2 This Court has often applied a “presumption in favor of concurrent state court jurisdiction” when interpreting federal statutes. Mims v. Arrow Financial Services, LLC, 565 U. S. 368, 378 (2012) (quoting Tafflin v. Levitt, 493 U. S. 455, 458–459 (1990)). Cyan argues that the presumption should not apply here because SLUSA included explicit “language addressing state-court jurisdiction” and “the only question is [its] scope.” Reply Brief 22. We need not address that contention because SLUSA’s text precludes Cyan’s position without aid from any presumption.
5 In light of SLUSA’s text and Kircher’s holding, it should come as no surprise that all seven Courts of Appeals to have considered the matter have concluded that §77p(c) allows removal of only class actions falling within §77p(b)’s prohibition. See Campbell v. American Int’l Group, Inc., 760 F. 3d 62, 64 (CADC 2014); Hidalgo-Velez v. San Juan Asset Management, 758 F. 3d 98, 103 (CA1 2014); Appert v. Morgan Stanley Dean Witter, Inc., 673 F. 3d 609, 615–616 (CA7 2012); Madden v. Cowen & Co., 576 F. 3d 957, 965 (CA9 2009); Sofonia v. Principal Life Ins. Co., 465 F. 3d 873, 876 (CA8 2006); Dabit v. Merrill Lynch, Pierce, Fenner & Smith, Inc., 395 F. 3d 25, 33 (CA2 2005), vacated on other grounds, 547 U. S. 71 (2006); Behlen v. Merrill Lynch, 311 F. 3d 1087, 1092 (CA11 2002).

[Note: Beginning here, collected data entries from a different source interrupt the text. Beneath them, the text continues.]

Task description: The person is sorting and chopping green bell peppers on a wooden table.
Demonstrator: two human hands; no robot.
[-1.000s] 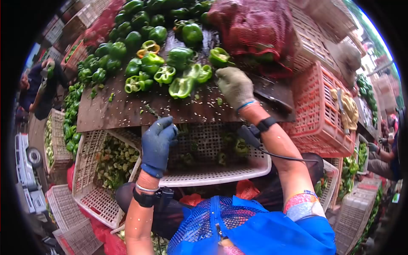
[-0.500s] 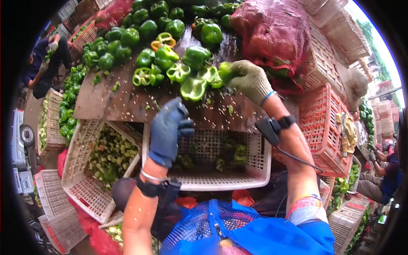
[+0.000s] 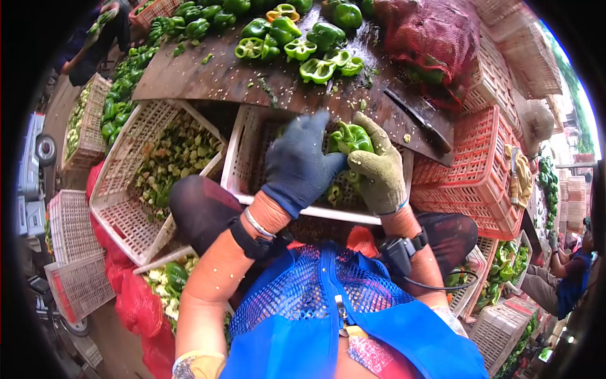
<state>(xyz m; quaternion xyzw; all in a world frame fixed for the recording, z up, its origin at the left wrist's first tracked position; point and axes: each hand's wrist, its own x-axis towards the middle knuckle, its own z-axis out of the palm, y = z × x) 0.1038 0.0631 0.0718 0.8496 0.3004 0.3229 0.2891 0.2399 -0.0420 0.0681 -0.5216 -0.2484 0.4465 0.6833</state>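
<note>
My right hand (image 3: 382,167), in a pale knitted glove, grips a green pepper (image 3: 351,138) over the white crate (image 3: 235,165). Close on its left is my left hand (image 3: 302,159) in a blue glove, thumb toward the pepper; its fingers are blurred, and whether it touches the pepper is hard to tell. Cut green peppers (image 3: 317,71) lie on the wooden board (image 3: 221,79) beyond both hands. A knife (image 3: 418,120) rests at the board's right side. A few green pieces show inside the crate below my hands.
A crate of small pieces (image 3: 177,151) stands at the left. Red crates (image 3: 475,174) are stacked at the right, below a red mesh sack (image 3: 432,41). Whole peppers (image 3: 120,95) line the board's left edge. Another person (image 3: 571,278) sits at the far right.
My right hand has drawn back from the board to over the crate with a pepper in it. My left hand has moved right beside it. The view has shifted; the knife now shows.
</note>
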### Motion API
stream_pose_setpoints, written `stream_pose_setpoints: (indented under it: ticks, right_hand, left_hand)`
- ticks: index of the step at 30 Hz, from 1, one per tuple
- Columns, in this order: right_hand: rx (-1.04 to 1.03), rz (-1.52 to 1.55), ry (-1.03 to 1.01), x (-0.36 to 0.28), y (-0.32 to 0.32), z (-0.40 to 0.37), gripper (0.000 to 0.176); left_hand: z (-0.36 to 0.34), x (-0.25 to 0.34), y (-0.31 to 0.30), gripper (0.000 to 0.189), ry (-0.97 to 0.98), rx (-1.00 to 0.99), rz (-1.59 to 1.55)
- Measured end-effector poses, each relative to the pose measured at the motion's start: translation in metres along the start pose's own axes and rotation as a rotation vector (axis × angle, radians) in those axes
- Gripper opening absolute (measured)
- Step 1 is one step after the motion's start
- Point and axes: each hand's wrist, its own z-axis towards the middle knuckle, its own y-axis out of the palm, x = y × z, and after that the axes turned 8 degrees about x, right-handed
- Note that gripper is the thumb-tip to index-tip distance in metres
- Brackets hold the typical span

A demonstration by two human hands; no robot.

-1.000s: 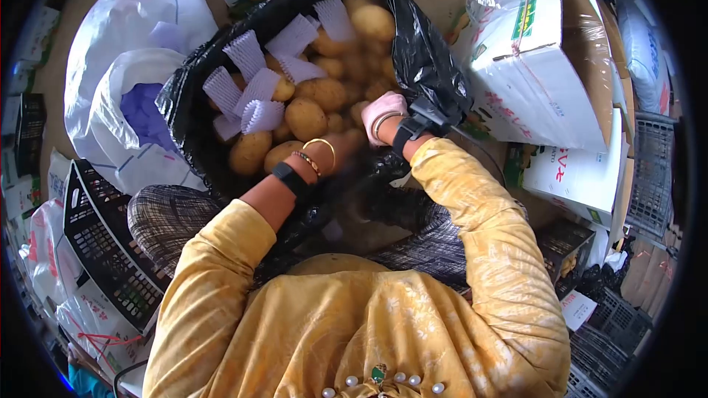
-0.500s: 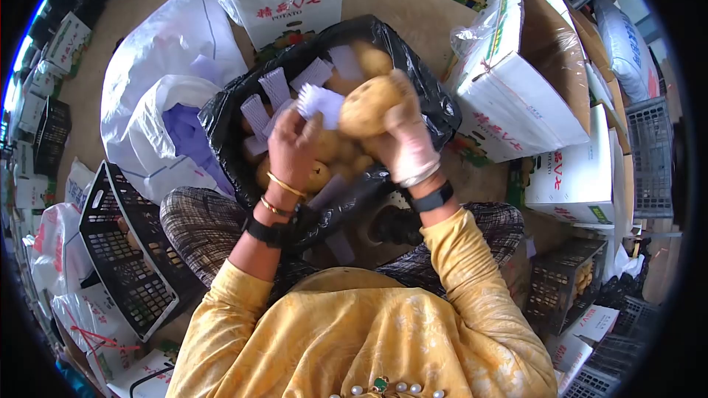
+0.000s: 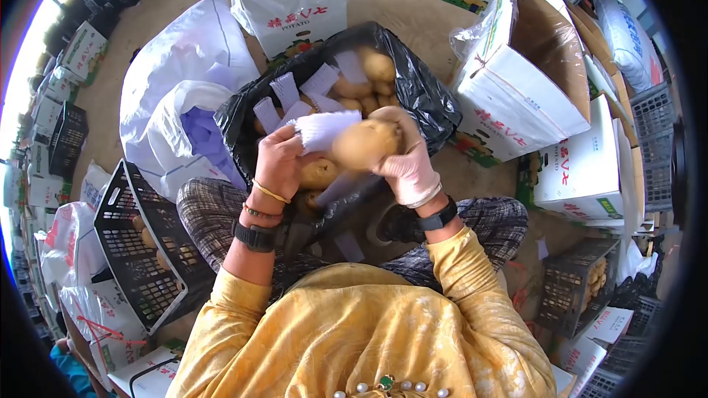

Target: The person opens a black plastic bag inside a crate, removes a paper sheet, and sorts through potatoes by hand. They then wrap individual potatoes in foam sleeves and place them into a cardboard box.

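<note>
A large potato [image 3: 363, 144] is gripped in my right hand [image 3: 408, 158], which wears a pale glove. My left hand [image 3: 279, 161] pinches a lilac foam net sleeve [image 3: 324, 130], whose far end meets the potato's left side; blur hides whether the tip is inside. Both hands are above a box or bag lined with black plastic [image 3: 431, 99]. Loose potatoes [image 3: 318, 173] and several more foam sleeves [image 3: 285, 91] lie in it below my hands.
To the left, a white sack [image 3: 166, 114] holds lilac foam sleeves [image 3: 203, 135]. A black crate [image 3: 144, 250] with potatoes stands tilted by my left knee. Open potato cartons [image 3: 516, 92] stand at right, another carton [image 3: 291, 11] ahead, and a dark crate [image 3: 571, 287] at lower right.
The foam sleeve in my left hand has straightened and come against the potato. My right hand and the potato have shifted slightly lower. The view has turned a little.
</note>
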Motion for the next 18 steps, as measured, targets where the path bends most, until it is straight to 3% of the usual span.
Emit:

6 The classic example comes from Barnhart v. Thomas, 540 U. S. 20 (2003). The statute at issue provided that a person is disabled if his impairment is so severe that “he is not only unable to do his previous work but cannot, considering his age, education, and work experience, engage in any other kind of substantial gainful work which exists in the national economy.” Id., at 23 (quoting 42 U. S. C. §423(d)(1)(A)) (emphasis altered). Invoking the rule of the last antecedent, we concluded that the italicized phrase “which exists in the national economy” modifies only “substantial gainful work,” and not the more distant “previous work.” See 540 U. S., at 26. Needless to say, that statutory provision is a far cry from the one at issue here.